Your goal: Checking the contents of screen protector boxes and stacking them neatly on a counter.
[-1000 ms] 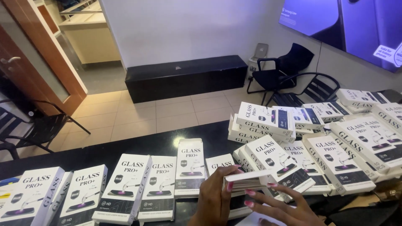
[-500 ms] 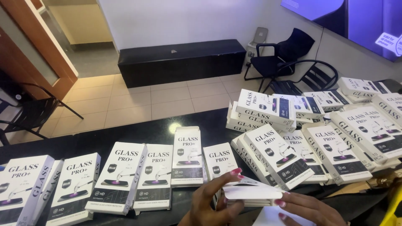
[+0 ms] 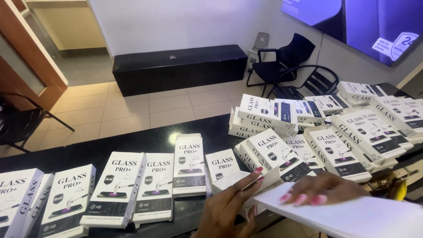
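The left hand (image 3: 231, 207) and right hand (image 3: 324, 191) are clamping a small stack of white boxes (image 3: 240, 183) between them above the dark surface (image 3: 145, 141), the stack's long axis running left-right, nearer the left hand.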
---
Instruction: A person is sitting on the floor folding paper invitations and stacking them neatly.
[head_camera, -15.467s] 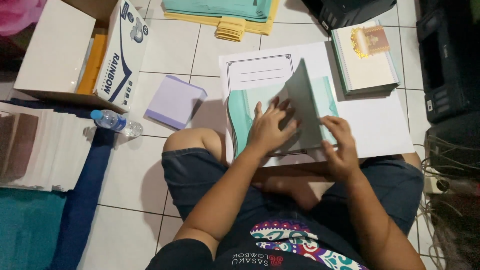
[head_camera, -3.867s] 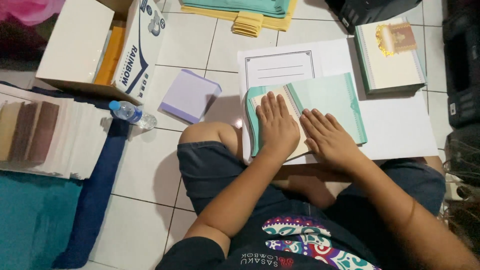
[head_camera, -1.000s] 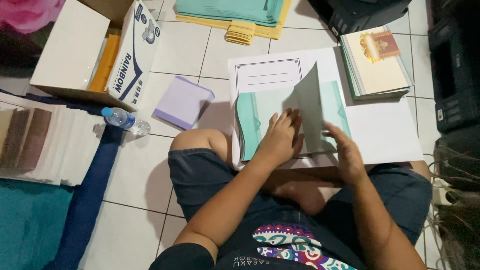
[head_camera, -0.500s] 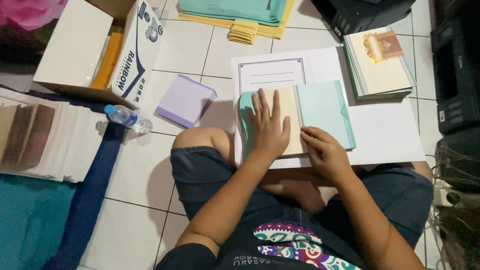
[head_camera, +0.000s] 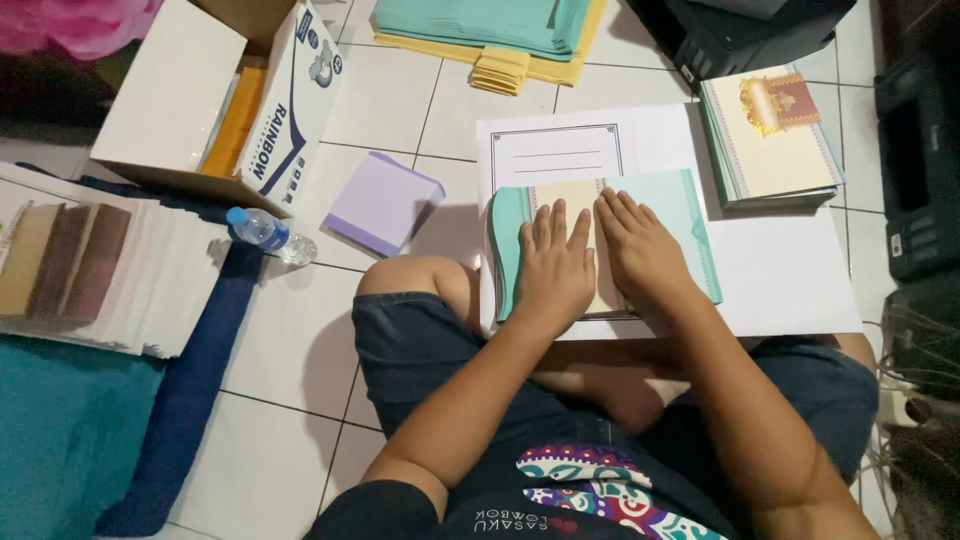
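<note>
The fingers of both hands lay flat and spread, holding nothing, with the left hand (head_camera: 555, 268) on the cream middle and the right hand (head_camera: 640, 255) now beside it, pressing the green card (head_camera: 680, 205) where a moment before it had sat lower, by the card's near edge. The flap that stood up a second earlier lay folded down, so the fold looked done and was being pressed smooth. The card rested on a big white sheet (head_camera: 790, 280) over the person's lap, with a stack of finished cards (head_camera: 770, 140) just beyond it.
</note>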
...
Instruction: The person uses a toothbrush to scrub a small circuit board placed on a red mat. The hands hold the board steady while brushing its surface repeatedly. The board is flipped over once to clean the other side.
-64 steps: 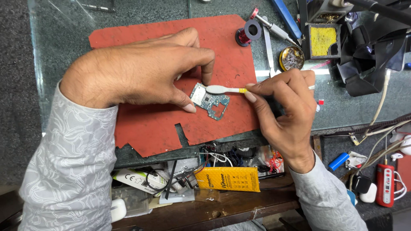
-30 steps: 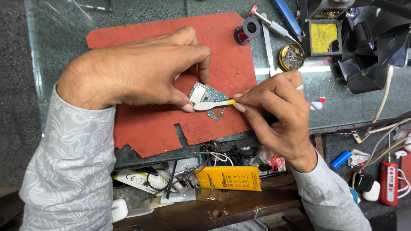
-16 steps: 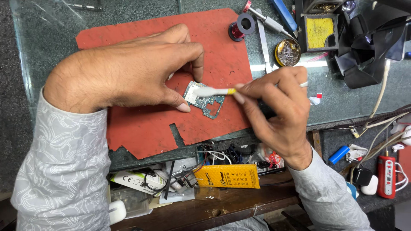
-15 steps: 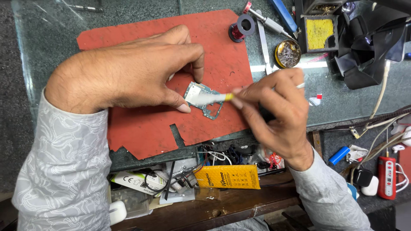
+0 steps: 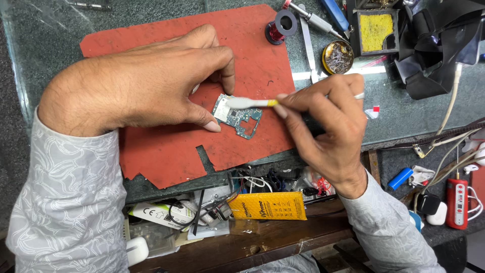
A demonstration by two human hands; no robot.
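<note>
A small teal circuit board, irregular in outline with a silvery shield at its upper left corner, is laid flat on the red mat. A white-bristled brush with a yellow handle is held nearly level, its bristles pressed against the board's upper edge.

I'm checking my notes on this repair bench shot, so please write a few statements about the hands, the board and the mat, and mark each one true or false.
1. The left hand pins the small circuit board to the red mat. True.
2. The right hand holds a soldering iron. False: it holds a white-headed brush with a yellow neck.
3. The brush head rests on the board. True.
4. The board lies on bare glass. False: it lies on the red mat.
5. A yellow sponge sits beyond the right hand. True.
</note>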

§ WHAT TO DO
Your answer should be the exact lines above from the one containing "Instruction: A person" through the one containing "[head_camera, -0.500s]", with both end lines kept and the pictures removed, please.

§ ANSWER TO THIS TASK
Instruction: A person is sitting on the floor folding paper invitations and stacking them neatly.
[head_camera, -15.467s] 
[head_camera, -3.867s] 
[head_camera, -1.000s] 
[head_camera, -0.500s] 

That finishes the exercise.